Estos profesores viven encadenados a la literatura, se refugian en ella, se consuelan con ella y sobreviven en su soledad gracias a ella, y esto, en el libro de Bufalino, respira verdad. Otra cosa es (me vuelve a venir Landero) que el protagonista, amén de testigo, del que mira desde atrás, sea un poco tontaina, por más que el barroco delicato que utiliza se preste un tanto a ello. Admiramos las palabras, “indecisas entre la poesía excelsa y la prosita recreativa”, como las lecturas de Isolina, pero nos gustaría que el narrador tuviese un poco más de sangre en las venas. La morosidad exquisita redunda en bobería, de modo que nos terminamos la novela, como aquel que dice, a fuerza de pan.
            Pero hay algo muy mediterráneo en todo esto. El protagonista nos remite al hombre aquel de Fellini que se subía al árbol y aullaba como un lobo, voglio una donna... Aquí los tipos zanganean en torno a Maria Venera, sobre todo, o Cecilia o cualquiera de las damas de compañía del señor Nitto, y el recuerdo del amor es un husmear perruno entre la hierba seca del verano, allá en Sicilia. El marco es lo de menos. El marco da para esparcir en páginas líricas y metaficticias lo que recuerda un viejo al que le han entrado ganas de quitarse de en medio. Pero es marco, no asunto, no tema. Es una coartada para la melancolía, una justificación del tono, “un extravagante sabor a inexistencia”.
            Seguiremos con la Perorata del apestado, que Anagrama incluye en el mismo volumen de su serie, qué ingeniosos, Otra vuelta de tuerca. Pero no ahora. La novelas como Argos el ciego son novelas bloque, disfruto en ellas pero no almaceno ninguna escena especial, tan solo algún personaje; producen un placer constante y elevado, pero en ellas la historia está anegada de estilo.

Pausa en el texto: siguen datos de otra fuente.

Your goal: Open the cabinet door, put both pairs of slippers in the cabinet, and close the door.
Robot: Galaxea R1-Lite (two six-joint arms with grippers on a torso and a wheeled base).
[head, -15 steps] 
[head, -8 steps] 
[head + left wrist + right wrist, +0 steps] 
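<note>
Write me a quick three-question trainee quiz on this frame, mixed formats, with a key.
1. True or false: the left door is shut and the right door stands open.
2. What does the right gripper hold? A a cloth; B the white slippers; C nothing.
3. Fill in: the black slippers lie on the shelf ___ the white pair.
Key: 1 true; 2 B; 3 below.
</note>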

La historia es entre esquemática y escasa, lógico si se tiene en cuenta el nivel de detalle, y el hecho de que todo pueda salvarlo la prosa (y la espléndida traducción de Joaquín Jordá) nos deja más reafirmados en la idea de la libertad de la novela que en lo que se nos acaba de contar, más contentos de leer que de haber leído.